Exercise aim => Only the count is needed. Count the lines below with the word "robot" in them.

START Data records

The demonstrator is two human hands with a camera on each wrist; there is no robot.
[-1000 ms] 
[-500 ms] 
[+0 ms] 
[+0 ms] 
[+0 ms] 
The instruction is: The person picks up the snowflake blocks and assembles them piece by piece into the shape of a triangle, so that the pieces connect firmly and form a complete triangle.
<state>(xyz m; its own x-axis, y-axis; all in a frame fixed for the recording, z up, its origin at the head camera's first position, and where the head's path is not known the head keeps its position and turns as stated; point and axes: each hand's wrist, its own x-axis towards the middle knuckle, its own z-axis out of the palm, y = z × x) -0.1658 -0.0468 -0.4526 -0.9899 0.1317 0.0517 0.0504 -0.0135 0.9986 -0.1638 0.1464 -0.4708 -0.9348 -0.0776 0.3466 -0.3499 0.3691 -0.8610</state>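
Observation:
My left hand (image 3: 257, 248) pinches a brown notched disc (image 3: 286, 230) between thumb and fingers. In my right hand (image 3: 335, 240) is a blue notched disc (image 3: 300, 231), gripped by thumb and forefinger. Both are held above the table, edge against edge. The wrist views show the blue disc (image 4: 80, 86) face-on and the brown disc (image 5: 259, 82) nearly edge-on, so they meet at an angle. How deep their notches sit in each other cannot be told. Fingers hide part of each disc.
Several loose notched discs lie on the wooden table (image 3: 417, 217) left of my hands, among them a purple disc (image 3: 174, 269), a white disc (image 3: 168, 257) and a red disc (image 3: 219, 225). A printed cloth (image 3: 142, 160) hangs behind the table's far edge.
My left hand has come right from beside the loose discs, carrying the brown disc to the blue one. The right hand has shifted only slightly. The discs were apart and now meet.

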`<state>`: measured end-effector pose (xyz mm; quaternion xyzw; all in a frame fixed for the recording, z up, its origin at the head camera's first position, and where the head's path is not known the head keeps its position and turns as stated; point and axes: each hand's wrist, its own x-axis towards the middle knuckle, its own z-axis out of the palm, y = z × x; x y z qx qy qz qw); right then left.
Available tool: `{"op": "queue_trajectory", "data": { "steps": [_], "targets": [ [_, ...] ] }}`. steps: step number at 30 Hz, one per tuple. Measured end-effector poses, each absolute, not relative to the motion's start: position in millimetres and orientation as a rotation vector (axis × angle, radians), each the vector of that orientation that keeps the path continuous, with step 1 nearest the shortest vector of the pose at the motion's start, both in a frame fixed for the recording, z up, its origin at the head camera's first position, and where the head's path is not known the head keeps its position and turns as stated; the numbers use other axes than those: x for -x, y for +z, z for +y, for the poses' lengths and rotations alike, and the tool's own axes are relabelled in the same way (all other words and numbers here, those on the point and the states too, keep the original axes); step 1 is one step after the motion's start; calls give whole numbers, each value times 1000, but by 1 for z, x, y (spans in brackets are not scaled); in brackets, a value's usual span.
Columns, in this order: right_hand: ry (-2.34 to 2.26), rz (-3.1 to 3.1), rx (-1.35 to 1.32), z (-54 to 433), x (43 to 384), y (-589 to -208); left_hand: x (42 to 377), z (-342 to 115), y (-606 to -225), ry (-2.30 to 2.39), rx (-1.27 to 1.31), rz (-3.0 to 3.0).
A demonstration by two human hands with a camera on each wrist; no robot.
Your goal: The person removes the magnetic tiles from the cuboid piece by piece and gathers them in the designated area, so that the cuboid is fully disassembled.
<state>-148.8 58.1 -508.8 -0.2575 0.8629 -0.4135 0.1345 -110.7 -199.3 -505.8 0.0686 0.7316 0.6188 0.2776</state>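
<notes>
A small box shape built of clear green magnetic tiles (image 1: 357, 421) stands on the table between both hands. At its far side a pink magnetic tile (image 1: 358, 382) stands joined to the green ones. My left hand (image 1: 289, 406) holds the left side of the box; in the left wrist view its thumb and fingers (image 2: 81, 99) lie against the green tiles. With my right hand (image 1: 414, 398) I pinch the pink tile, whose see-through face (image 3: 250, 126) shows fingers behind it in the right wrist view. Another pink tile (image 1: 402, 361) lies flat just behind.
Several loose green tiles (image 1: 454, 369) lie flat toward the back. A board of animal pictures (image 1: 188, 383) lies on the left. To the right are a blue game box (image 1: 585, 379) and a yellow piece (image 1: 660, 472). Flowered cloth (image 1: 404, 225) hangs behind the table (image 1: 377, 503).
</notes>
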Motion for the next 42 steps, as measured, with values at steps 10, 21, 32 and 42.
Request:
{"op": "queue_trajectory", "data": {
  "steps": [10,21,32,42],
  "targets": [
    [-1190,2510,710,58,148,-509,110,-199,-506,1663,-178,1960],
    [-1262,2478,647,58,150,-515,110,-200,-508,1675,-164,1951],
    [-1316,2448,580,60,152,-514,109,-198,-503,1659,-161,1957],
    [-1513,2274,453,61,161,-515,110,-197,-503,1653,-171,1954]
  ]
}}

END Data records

Your solution => 2